_Exercise details_. State the number of lines in the material below that have "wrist" in them, without any other text.
------ Recorded data ------
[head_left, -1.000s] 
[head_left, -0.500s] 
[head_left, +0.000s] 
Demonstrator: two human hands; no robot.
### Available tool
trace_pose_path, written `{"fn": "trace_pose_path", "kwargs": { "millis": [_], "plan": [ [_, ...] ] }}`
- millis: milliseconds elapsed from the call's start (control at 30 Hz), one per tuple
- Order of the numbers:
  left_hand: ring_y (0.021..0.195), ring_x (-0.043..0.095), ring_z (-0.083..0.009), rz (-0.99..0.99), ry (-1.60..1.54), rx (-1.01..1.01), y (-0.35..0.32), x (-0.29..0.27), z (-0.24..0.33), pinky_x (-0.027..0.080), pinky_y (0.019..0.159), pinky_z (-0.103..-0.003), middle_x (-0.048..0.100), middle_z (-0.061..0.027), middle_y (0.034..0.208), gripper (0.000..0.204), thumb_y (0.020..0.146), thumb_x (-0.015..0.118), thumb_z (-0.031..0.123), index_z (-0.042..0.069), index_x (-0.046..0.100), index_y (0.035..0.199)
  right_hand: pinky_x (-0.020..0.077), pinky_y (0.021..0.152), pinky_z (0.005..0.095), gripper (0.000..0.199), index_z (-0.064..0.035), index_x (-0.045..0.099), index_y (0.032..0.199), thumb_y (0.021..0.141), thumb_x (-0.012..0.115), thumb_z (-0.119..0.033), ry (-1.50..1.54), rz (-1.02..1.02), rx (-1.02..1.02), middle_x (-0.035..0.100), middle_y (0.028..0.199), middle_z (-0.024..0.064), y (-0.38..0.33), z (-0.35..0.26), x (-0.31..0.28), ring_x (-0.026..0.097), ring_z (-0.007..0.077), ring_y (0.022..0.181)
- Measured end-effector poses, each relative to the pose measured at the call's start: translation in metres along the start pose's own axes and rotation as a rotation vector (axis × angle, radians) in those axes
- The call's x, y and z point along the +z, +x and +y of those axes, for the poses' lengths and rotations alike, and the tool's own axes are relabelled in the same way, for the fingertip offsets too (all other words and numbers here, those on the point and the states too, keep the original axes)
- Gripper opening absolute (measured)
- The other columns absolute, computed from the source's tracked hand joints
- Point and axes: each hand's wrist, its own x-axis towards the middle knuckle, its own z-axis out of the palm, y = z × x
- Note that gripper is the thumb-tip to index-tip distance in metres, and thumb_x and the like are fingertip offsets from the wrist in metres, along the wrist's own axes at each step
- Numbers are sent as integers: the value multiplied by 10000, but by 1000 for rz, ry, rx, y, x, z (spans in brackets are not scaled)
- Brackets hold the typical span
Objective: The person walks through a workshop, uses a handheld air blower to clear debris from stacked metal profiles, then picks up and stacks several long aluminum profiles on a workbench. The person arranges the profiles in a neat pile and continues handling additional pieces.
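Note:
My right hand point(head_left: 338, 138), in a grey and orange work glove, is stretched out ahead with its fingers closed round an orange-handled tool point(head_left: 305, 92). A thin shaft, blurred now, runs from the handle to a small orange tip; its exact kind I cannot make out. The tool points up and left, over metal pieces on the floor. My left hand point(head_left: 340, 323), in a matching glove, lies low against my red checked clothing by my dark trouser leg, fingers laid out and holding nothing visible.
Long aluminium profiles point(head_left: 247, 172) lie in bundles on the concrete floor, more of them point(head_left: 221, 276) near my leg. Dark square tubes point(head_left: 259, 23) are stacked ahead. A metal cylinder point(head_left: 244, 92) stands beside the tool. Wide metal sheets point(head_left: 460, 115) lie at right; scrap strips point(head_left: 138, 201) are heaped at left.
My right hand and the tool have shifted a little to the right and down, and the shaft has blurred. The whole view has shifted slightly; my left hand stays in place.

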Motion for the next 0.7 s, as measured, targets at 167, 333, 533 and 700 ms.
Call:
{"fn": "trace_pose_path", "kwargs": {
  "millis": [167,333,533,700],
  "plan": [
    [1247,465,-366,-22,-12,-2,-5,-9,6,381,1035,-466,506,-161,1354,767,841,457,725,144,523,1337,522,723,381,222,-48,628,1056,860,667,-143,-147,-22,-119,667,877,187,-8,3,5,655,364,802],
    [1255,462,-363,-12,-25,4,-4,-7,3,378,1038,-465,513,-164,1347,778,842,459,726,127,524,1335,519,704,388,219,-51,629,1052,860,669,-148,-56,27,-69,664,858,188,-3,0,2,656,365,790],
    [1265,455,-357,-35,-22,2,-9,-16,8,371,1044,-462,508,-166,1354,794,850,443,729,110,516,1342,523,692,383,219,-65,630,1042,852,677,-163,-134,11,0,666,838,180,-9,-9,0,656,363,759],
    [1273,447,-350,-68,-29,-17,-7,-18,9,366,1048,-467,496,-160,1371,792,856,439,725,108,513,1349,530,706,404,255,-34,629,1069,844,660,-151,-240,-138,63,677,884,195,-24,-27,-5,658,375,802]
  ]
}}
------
_Answer for the task_. 2